Next.js is one of the most widely deployed JavaScript frameworks for web applications; organizations using it with WebSocket features face a risk of attackers pivoting from their public-facing web tier into internal infrastructure. In cloud-hosted environments, exploitation could expose cloud provider credentials via metadata service access, potentially leading to account-level compromise.

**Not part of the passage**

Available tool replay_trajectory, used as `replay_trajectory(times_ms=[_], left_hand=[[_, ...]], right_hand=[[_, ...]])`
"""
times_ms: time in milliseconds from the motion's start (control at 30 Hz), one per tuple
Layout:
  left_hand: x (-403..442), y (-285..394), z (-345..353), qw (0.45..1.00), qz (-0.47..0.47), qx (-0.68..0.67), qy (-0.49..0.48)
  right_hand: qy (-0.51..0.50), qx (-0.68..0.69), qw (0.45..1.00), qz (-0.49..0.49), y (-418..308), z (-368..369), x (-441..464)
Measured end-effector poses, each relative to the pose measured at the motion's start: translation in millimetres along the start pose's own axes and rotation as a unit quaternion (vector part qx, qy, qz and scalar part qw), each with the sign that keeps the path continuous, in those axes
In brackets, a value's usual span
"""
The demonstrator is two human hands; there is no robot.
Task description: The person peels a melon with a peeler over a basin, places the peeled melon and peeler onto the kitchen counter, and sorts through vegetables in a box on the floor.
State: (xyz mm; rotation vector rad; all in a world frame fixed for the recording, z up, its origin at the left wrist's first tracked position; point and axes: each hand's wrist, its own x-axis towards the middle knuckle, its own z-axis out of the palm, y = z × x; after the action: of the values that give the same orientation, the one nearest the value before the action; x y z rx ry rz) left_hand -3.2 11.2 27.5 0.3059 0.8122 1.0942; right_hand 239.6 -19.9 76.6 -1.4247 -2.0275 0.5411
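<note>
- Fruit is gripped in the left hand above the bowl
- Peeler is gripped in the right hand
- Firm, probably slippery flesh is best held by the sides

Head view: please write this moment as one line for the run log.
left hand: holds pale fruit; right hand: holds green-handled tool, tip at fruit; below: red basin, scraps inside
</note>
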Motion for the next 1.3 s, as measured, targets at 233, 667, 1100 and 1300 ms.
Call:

If internal APIs handling customer data or business logic are reachable from the Next.js server, an attacker may access or exfiltrate that data without authentication, creating regulatory exposure under GDPR, CCPA, or sector-specific frameworks depending on the data involved.
You Are Affected If
You run the 'next' npm package in a production application (exact vulnerable version range not confirmed — verify against GHSA-c4j6-fc7j-m34r advisory)
Your Next.js application uses WebSocket upgrade functionality (the vulnerability is specific to this code path)
Your Next.js application server has network access to internal services, cloud metadata endpoints, or private APIs
Your deployment does not enforce outbound egress filtering from the application tier
You have not yet applied the patched version of next as identified in the GitHub or OSV advisory
Board Talking Points
A high-severity flaw in the Next.js web framework can allow an external attacker to reach internal systems through our public-facing web applications.
Engineering teams should identify affected applications and apply the vendor patch within 72 hours of confirmed patch availability, with network-level controls applied immediately as an interim measure.
Without action, an attacker could use this vulnerability to access internal APIs or cloud credentials, potentially expanding a single web application compromise into a broader infrastructure breach.